- Release Poster
- Directed by: Martin Kemp
- Written by: Martin Kemp Jonathan Sothcott Phillip Barron James Kenelm Clarke
- Based on: Exposé 1976 film by James Kenelm Clarke
- Produced by: Jonathan Sothcott
- Starring: Anna Brecon Jane March Jennifer Matter Danny Young Billy Murray Triana Terry Linda Hayden
- Cinematography: James Friend
- Edited by: Jason de Vyea
- Music by: Neil Chaney
- Production companies: Black & Blue Films
- Distributed by: Screen Media Films
- Release dates: October 2010 (Busan); 17 October 2011;
- Running time: 77 minutes
- Country: United Kingdom
- Language: English
- Budget: $3,100,000

= Stalker (2010 film) =

2011 British film by Martin Kemp

Stalker, also known as Exposé, is a 2010 psychological horror film directed by Martin Kemp and starring Jane March, Anna Brecon and Jennifer Matter. It is a remake of the 1976 film Exposé, starring Linda Hayden, who makes a cameo appearance in this film.

==Plot==
Having published a bestseller, writer Paula Martin retreats to her family's gothic country house, Crow's Hall, to focus on writing a new book. Struggling with writer's block and nightmares of her abusive childhood, she employs an assistant named Linda. As Paula's nightmares persist, Linda provides her with comfort and support, even allowing Paula to sleep in her bed. When Paula finds Linda editing her novel one morning, she flies into a rage. Linda reacts by secretly killing Paula's cat.

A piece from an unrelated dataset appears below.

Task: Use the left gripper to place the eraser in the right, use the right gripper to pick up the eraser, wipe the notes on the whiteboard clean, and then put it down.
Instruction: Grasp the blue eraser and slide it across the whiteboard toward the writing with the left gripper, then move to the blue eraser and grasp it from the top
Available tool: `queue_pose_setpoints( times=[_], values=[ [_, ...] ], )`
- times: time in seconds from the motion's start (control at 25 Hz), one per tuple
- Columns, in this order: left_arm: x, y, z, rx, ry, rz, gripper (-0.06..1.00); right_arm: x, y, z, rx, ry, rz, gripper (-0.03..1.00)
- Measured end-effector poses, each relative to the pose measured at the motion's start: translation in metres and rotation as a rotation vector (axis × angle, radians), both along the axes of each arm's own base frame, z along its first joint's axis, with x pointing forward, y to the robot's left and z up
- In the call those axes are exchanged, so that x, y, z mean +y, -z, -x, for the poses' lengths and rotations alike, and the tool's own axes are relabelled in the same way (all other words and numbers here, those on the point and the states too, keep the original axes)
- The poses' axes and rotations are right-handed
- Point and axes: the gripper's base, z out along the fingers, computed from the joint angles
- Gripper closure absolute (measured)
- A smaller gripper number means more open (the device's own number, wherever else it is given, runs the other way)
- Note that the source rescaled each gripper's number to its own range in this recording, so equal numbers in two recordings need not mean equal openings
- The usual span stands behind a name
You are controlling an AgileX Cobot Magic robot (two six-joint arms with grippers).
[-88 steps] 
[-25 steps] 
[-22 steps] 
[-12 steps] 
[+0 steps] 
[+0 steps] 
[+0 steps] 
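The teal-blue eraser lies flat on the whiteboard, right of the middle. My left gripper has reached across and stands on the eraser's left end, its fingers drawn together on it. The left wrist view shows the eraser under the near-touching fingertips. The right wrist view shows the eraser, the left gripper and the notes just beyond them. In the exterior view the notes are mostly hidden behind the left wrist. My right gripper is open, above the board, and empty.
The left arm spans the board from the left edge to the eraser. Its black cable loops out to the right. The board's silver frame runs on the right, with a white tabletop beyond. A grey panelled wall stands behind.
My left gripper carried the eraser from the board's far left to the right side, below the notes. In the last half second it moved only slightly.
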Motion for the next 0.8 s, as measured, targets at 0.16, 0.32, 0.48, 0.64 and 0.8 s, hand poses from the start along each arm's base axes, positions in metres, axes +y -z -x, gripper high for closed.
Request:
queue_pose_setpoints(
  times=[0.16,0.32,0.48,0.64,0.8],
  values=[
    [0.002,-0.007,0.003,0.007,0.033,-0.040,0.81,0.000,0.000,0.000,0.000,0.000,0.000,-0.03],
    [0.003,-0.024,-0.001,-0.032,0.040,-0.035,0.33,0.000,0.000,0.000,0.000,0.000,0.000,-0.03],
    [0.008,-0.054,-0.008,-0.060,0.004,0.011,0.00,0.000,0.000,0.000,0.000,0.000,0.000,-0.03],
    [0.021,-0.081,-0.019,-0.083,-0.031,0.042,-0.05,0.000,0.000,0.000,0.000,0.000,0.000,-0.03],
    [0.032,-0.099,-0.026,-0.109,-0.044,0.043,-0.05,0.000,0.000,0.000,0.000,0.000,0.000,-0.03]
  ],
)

Unaware of the cat's death and feeling guilt for shouting at Linda, Paula apologises to Linda and admits that she is impressed by Linda's additions to the book. Linda offers to write some more of it and allows Paula to take the day off. Linda then takes control of the book and Paula's life, screaming at her to send the staff home when the noise they make distracts her. Too timid to fight back, Paula meekly obeys Linda and becomes bedridden, with Linda locking her in her room.

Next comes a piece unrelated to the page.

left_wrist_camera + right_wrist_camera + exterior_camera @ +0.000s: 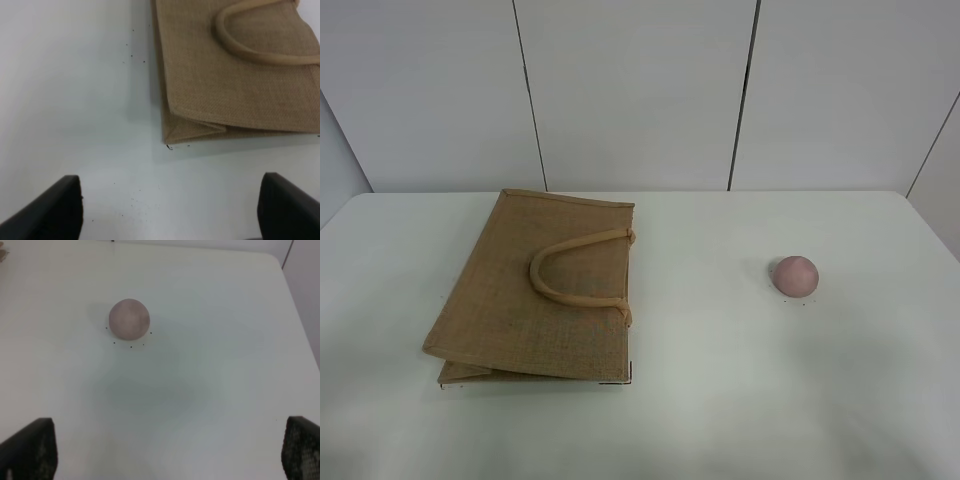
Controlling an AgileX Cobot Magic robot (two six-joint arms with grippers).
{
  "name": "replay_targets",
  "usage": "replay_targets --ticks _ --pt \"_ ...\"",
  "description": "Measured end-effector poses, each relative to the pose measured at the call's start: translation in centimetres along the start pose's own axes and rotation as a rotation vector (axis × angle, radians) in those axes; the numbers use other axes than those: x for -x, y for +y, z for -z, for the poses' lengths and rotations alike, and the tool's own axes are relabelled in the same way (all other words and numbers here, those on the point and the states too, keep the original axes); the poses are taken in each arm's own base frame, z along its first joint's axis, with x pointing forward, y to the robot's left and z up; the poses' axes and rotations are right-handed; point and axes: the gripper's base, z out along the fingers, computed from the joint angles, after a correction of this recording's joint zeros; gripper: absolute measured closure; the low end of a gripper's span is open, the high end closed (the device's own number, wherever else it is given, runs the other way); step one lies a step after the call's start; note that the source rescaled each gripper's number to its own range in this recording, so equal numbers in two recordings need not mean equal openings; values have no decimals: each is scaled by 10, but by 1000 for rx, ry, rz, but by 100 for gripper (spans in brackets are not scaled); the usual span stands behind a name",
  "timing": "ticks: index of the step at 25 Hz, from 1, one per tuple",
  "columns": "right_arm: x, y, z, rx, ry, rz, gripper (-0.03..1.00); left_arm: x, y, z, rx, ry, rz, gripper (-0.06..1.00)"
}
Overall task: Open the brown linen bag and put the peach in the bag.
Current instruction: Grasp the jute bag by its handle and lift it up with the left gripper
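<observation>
On a white table (720, 410), the brown bag (495, 320) lies flat at left, one handle (536, 272) on top; the peach (795, 275) sits well apart at right. Left gripper (172, 207) and right gripper (167, 450) both gape wide, empty.
</observation>
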Motion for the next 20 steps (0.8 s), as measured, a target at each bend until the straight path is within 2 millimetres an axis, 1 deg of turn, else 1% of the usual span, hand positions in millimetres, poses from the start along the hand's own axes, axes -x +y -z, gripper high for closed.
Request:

When a successful writer named Robert Gainor comes to the house to interview Paula, Linda poses as Paula, and invites Gainor into the kitchen. When Gainor asks Linda if he can record their interview, she flirts with him before slashing his throat. Revealing she was abused by her brother when she was thirteen, she stabs Gainor to death and hides his body in the cellar. The housekeeper, Mrs. Brown, later finds the body and is killed as well.

One night, Paula awakes from a nightmare discovering that she has cut her wrist and the sheets are covered with blood. Soothing her and bandaging her wounds, Linda changes the bedclothes and sends Paula back to bed.

Meanwhile, Paula's psychiatrist Leo Fox and her publicist Sara Phillips discuss Paula over dinner. They are beginning to worry about her seclusion, having not seen her since she went to Crow's Hall. When they get back to Leo's home, he plays a recording of a furious Linda screaming and swearing. When a disturbed Sara asks who it is, Leo says it is the voice of someone stalking Paula since she was a girl.

Later, Paula finds Gainor and Mrs. Brown's bodies in the cellar. She runs past Linda, who is waiting with a knife, and locks herself in her room. Paula calls Leo, leaving a message that she is locked in the house with Linda who has killed two people. Leo drives over to Crow's Hall accompanied by Sara. He reveals that "Linda" is a split personality that Paula created to cope with her brother's abuse. This alternate personality has been "stalking" Paula ever since. When they arrive at Crow's Hall, Leo finds Paula sitting on the floor sobbing. Sara finds laptop with the book's manuscript, which she discovers is extremely good.

Meanwhile, Linda's personality takes over and fatally stabs Leo. Sara attempts to leave the house with the laptop but forgets her car keys and flees into the forest. A chase ends with Linda being impaled on a jagged tree branch and dies.

Sara takes the laptop and claims authorship of the manuscript. The film ends with the book being published with Sara's contented voice stating, "Everything's just perfect".

==Reception==
Jennie Kermode of Eye For Film gave it a positive review, saying "What makes this film work so well is the effectiveness with which it preserves the ambiguity of the situation for most of its running time." Todd Martin of HORRORNEWS.net also received it positively, saying that "the big twist is nothing short of awesome." He tempered that by describing the first thirty minutes of the film as "very boring and slow-moving".

The film received also negative reviews, with DiscDish writing, "The plot is ridiculous, the scenes predictable, the “horror” factor laughable. But then, what else would you expect?"